Happy Birthday Rome!
21 April 753 A.C.
2.773 ab urbe condita – 2,773 years from the foundation of Rome. Happy birthday Rome, the Eternal City!
The historian Titus Livius, in the 1st century. B.C., recounts the legend of Rome’s foundation. Remus and Romulus decided to found a city in the place where they had been abandoned and later raised. However, an evil force passed down from their ancestors – the lust for power – crept into their project thus, after an uneventful period, a terrible discussion arose between the two. Being twins, no difference in age could be used as a factor to decide who would be king, therefore it was necessary for the gods to indicate who should establish the new city and rule it. The two brothers decided that they would interpret the will of the gods by examining the flight of birds and they placed themselves in two distinct places: Romulus on the Palatine and Remus on the Aventine. Remus first spotted six vultures in flight but, after he had announced it, double the number of vultures appeared to Romulus. Then, those accompanying the two acclaimed both: those of Remus claimed their right to rule based on prioritising time; those of Romulus on the number of birds seen. A discussion arose which quickly moved from words to deeds: Remus, wounded during the riot, was killed. However, another version of the story seems more likely: Remus, after Romulus had founded his city, climbed over the newly erected walls to make fun of his brother. Romulus, blind with rage, killed him, pronouncing these gloomy words: “So, from now on, anyone who dares to climb over my walls will die.”
That was how Romulus obtained power. The newly-established city took its name from its founder and was called Rome.

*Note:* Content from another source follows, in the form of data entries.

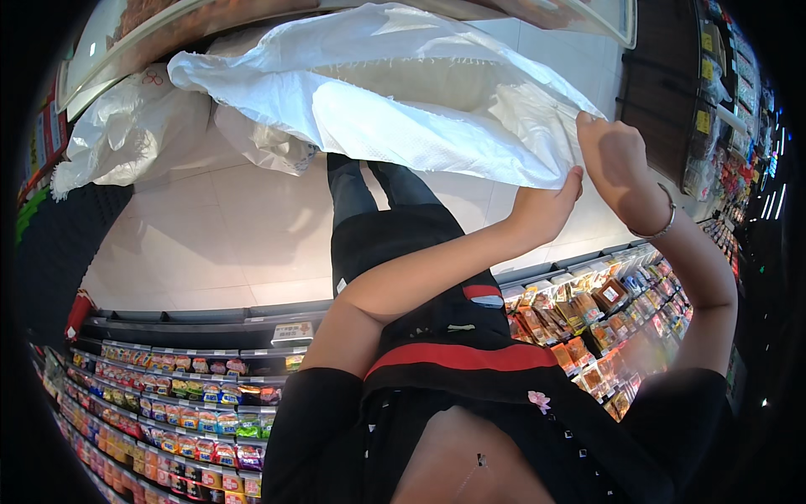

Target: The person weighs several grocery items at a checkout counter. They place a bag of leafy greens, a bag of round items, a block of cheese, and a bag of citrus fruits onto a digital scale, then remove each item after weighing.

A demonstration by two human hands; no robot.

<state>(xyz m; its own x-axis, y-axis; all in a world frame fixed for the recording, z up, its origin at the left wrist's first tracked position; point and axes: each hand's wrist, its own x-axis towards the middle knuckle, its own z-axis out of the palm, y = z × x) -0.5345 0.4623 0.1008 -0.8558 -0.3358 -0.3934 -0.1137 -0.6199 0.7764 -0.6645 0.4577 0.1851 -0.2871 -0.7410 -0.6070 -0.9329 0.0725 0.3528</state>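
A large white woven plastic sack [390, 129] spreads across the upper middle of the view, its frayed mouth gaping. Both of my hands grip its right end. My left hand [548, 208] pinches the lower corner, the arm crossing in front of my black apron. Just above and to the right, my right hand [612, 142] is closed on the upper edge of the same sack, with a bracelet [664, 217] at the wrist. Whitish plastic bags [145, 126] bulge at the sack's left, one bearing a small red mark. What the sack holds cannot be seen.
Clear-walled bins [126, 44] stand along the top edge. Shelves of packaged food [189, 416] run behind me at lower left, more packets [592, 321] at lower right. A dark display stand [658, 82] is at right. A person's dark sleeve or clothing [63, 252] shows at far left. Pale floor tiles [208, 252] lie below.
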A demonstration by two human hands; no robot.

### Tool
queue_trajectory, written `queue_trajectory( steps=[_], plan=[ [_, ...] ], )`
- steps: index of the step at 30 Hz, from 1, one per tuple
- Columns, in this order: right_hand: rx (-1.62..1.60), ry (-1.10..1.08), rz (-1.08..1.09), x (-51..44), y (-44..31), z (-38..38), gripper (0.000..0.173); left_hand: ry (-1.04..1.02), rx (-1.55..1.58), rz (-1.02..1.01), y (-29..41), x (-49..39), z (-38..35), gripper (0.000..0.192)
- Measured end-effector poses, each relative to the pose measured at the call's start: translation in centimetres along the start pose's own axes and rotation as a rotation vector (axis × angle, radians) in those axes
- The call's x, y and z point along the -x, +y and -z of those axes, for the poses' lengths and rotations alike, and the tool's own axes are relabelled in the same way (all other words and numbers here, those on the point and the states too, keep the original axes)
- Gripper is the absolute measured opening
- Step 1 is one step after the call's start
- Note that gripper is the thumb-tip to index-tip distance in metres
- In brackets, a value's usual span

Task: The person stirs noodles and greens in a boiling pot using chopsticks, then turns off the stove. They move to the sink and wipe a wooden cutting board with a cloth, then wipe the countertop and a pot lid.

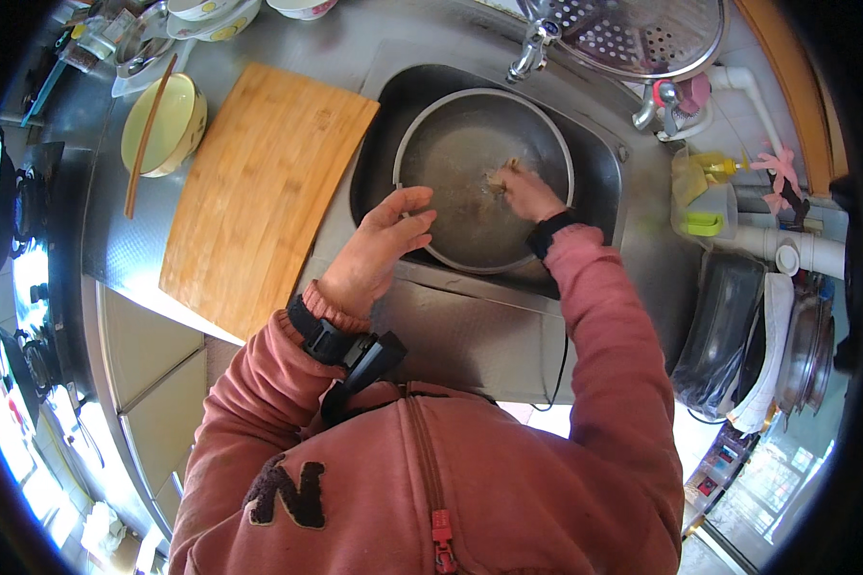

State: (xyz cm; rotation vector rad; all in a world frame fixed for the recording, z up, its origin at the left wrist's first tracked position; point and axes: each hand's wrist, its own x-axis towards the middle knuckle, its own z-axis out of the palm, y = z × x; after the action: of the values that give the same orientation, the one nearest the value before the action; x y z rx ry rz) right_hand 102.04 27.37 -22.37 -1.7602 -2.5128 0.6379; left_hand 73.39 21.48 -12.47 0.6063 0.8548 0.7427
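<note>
A wide round metal pan sits in the dark sink basin. Inside it my right hand grips a light brown scrubber or bundle, blurred and too small to name surely. My left hand is at the pan's near left rim with its fingers apart and nothing in it. Whether it touches the rim cannot be told. Black straps circle both wrists, and the left one carries a dark device.
Left of the sink lies a bamboo cutting board. Beyond it, a yellow-green bowl has chopsticks across it. A faucet stands behind the basin. Several bowls are at the top left; a plastic holder hangs at right.
</note>
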Motion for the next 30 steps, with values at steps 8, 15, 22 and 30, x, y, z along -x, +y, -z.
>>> queue_trajectory(
  steps=[8, 15, 22, 30],
  plan=[
    [0.175, 0.002, -0.037, 0.0, 1.7, -3.9, 0.023, 0.002, -0.016, 0.022, 0.2, 0.3, 0.6, 0.041],
    [-0.307, -0.076, 0.031, 1.3, -3.1, 2.2, 0.016, -0.098, -0.347, -0.107, -0.5, -1.1, -0.7, 0.05],
    [-0.907, 0.146, 0.177, 7.4, -9.6, 14.4, 0.016, -0.139, -0.824, -0.537, -2.5, -6.3, -3.5, 0.053],
    [-1.783, 0.44, -0.341, 10.3, -7.0, 10.1, 0.024, -0.148, -0.118, -0.118, 0.6, -5.5, -4.0, 0.02]
  ],
)
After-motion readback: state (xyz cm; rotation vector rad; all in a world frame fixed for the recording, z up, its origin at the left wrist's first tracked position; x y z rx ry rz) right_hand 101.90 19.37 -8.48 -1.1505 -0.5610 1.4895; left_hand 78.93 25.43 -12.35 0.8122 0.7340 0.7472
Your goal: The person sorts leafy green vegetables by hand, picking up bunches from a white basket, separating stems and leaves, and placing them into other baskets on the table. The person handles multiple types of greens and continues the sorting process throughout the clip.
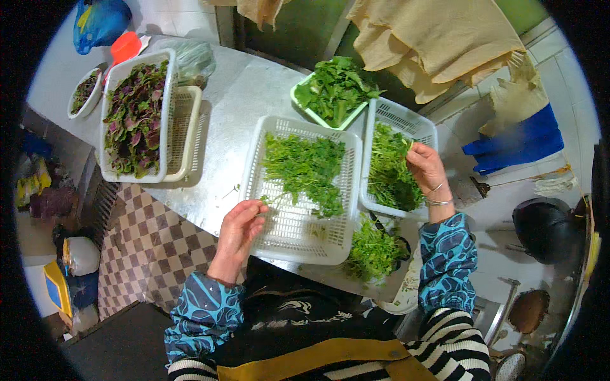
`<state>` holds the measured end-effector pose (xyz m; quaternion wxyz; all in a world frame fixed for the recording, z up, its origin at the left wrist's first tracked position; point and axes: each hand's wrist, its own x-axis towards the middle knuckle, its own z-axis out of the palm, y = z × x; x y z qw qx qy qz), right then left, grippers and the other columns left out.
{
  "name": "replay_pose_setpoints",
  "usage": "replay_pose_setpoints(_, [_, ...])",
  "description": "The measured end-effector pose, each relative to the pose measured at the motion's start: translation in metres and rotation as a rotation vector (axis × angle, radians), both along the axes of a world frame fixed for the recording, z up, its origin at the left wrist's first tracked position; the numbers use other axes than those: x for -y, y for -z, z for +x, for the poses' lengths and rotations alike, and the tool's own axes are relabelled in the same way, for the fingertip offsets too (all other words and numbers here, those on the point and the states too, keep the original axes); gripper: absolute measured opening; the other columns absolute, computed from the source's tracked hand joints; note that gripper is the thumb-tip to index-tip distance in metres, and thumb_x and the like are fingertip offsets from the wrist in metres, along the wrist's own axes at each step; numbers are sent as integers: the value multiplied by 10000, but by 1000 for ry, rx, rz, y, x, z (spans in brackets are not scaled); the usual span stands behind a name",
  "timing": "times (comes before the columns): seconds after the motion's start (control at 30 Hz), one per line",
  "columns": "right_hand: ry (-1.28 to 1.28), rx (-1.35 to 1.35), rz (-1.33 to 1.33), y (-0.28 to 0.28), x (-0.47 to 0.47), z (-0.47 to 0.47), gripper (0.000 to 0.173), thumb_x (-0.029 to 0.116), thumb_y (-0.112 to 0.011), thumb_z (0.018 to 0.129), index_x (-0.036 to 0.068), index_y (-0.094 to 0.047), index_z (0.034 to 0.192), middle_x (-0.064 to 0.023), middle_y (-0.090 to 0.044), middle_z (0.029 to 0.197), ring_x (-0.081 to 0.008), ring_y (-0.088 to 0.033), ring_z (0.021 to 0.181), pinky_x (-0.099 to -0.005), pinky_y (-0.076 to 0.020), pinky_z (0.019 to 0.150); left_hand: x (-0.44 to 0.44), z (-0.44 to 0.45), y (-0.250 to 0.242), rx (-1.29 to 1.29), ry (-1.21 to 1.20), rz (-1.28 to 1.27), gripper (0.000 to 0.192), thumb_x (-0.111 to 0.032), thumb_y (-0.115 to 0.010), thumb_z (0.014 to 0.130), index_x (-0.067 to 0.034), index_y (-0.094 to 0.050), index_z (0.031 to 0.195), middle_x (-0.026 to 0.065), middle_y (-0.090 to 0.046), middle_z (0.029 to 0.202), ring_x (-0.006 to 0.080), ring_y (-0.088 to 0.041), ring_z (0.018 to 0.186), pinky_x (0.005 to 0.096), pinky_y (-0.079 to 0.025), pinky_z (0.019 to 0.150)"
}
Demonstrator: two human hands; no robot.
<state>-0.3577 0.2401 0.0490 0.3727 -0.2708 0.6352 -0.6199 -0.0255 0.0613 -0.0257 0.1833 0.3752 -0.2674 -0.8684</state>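
Note:
My left hand [241, 227] is at the near left rim of a white plastic basket [305, 250], with a thin green sprig [272, 198] between its thumb and fingertips. Leafy herb stalks [305, 166], resembling cilantro or celery, lie in that basket's far half. My right hand [425, 164], a bracelet at its wrist, pinches a small pale green stem piece [409, 143]. It hovers over the right side of a second white basket [401, 208], which holds more of the herb [388, 166]. Another herb bunch [374, 250] rests at the table's near edge, below the second basket.
Behind the baskets stands a light green tray [307, 105] of leafy greens [333, 90]. At left, a tilted white basket [167, 119] of red-green amaranth leaves [136, 116] rests on a cream basket [186, 138]. Tan cloths [433, 43] hang beyond the metal table [224, 95].

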Motion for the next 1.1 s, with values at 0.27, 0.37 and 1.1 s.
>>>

We wish to celebrate this important anniversary by publishing a splendid artefact from the museum’s collection of Roman finds. It is a profile portrait of a young man with a laurel wreath, carved on onyx for a ring. The man portrayed was, perhaps, was an exponent of the Roman nobility of the late Republican period since the carving dates back to the second half of the 1st century. B.C. We could call it the selfie of the time!
The gem was among the first objects sourced for the museum. In fact, it was acquired by Professor Pietro Vittorio Aldini, founder of the museum in 1820. He was Chair of Numismatics and Antiquities, Diplomatics and Heraldry, established in Pavia in 1818; the most ancient in Italy.